**EXCERPTED DATA:**
((
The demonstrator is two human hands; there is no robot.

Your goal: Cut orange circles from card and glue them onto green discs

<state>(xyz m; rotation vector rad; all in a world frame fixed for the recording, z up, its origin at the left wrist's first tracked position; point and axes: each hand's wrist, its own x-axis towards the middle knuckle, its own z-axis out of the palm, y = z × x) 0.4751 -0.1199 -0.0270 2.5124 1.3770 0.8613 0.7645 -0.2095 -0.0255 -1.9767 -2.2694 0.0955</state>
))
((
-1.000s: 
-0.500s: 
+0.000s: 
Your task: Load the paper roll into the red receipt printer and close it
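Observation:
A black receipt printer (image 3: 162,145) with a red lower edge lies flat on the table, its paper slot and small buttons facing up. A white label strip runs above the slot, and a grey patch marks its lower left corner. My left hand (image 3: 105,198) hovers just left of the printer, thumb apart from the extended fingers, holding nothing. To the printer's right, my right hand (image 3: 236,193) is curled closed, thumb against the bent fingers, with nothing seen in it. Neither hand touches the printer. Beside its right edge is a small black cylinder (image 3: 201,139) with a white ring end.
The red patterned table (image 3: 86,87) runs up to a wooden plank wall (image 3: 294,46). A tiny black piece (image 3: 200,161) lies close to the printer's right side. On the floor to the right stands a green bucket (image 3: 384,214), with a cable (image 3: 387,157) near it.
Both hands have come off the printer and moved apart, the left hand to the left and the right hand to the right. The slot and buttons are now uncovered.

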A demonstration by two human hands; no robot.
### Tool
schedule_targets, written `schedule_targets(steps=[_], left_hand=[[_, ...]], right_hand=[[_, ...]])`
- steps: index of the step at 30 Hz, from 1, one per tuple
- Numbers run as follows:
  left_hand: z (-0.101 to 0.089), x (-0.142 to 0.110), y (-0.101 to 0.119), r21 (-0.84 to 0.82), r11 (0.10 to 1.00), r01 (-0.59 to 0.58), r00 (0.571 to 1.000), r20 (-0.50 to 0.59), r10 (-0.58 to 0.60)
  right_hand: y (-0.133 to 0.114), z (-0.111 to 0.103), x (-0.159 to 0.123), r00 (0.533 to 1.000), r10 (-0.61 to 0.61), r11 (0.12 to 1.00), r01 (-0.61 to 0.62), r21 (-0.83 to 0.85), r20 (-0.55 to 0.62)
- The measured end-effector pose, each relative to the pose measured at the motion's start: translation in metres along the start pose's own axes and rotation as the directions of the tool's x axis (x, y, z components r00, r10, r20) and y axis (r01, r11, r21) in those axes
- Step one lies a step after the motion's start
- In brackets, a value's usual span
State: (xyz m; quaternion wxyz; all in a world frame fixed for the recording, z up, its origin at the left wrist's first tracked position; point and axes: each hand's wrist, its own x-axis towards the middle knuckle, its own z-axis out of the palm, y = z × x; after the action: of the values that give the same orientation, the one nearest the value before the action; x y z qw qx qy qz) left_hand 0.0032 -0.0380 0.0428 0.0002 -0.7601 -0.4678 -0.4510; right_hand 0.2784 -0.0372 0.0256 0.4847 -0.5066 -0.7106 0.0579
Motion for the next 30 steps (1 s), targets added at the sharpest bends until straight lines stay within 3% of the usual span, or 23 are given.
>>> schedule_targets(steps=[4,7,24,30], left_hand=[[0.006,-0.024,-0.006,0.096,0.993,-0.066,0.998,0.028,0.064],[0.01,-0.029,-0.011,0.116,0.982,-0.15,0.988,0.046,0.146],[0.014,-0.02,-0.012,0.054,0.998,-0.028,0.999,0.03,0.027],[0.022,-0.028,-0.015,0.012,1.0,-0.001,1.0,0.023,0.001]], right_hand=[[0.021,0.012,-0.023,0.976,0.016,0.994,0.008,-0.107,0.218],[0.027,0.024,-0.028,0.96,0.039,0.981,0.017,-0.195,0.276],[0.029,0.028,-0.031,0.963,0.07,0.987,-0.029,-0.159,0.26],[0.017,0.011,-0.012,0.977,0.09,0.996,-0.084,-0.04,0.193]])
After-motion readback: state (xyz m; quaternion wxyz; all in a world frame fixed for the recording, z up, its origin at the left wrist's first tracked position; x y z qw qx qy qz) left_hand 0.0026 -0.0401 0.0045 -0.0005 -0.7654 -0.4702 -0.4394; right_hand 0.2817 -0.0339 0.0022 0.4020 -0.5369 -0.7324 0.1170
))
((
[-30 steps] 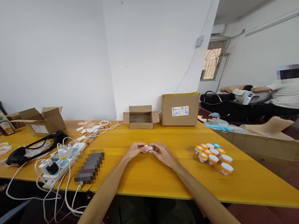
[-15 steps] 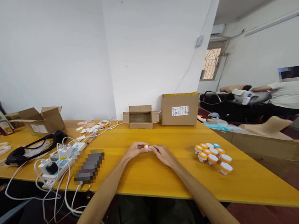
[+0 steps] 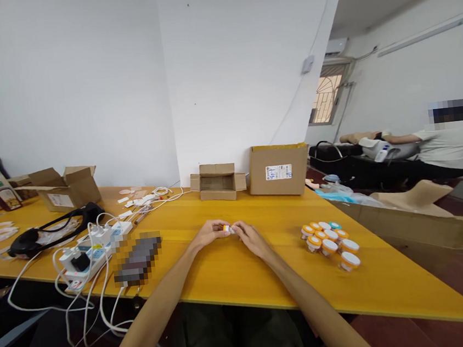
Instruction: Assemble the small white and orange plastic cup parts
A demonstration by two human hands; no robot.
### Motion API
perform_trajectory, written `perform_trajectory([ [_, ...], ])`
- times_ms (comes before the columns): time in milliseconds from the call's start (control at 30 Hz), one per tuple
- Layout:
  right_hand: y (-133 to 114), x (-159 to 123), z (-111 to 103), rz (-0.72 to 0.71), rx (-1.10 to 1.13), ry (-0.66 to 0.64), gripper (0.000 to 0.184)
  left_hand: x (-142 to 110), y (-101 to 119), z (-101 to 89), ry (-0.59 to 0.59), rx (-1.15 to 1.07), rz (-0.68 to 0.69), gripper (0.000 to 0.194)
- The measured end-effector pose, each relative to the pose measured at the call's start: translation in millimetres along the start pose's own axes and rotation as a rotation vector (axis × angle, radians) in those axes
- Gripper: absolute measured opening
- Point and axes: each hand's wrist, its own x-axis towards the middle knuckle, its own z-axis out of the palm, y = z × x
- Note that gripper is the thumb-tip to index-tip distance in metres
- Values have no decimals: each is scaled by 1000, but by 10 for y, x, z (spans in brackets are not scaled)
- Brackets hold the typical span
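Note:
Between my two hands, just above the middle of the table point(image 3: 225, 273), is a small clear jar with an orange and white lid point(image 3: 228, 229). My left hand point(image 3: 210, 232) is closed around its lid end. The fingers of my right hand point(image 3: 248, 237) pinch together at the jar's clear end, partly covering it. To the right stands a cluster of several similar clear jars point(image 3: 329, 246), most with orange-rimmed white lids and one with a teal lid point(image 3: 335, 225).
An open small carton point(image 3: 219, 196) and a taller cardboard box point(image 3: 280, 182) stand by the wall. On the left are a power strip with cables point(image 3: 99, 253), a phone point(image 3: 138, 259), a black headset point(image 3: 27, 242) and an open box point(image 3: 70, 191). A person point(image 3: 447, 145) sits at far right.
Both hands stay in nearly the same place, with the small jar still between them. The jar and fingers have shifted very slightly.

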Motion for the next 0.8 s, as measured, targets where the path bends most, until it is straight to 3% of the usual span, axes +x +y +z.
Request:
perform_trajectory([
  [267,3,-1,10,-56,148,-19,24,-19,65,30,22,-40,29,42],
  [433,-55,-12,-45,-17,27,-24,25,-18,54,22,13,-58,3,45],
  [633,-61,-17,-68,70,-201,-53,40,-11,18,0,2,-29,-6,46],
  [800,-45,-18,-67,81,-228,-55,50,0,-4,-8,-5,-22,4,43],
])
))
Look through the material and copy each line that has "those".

**RESULT OF THIS EXERCISE:**
- The measured end-effector pose, each relative to the pose measured at the motion's start: translation in metres along the start pose's own axes and rotation as the directions of the tool's x axis (x, y, z components r00, r10, r20) and y axis (r01, r11, r21) in those axes
- The measured end-effector pose, each relative to the pose measured at the call's start: translation in millimetres along the start pose's own axes and rotation as a rotation vector (axis × angle, radians) in those axes

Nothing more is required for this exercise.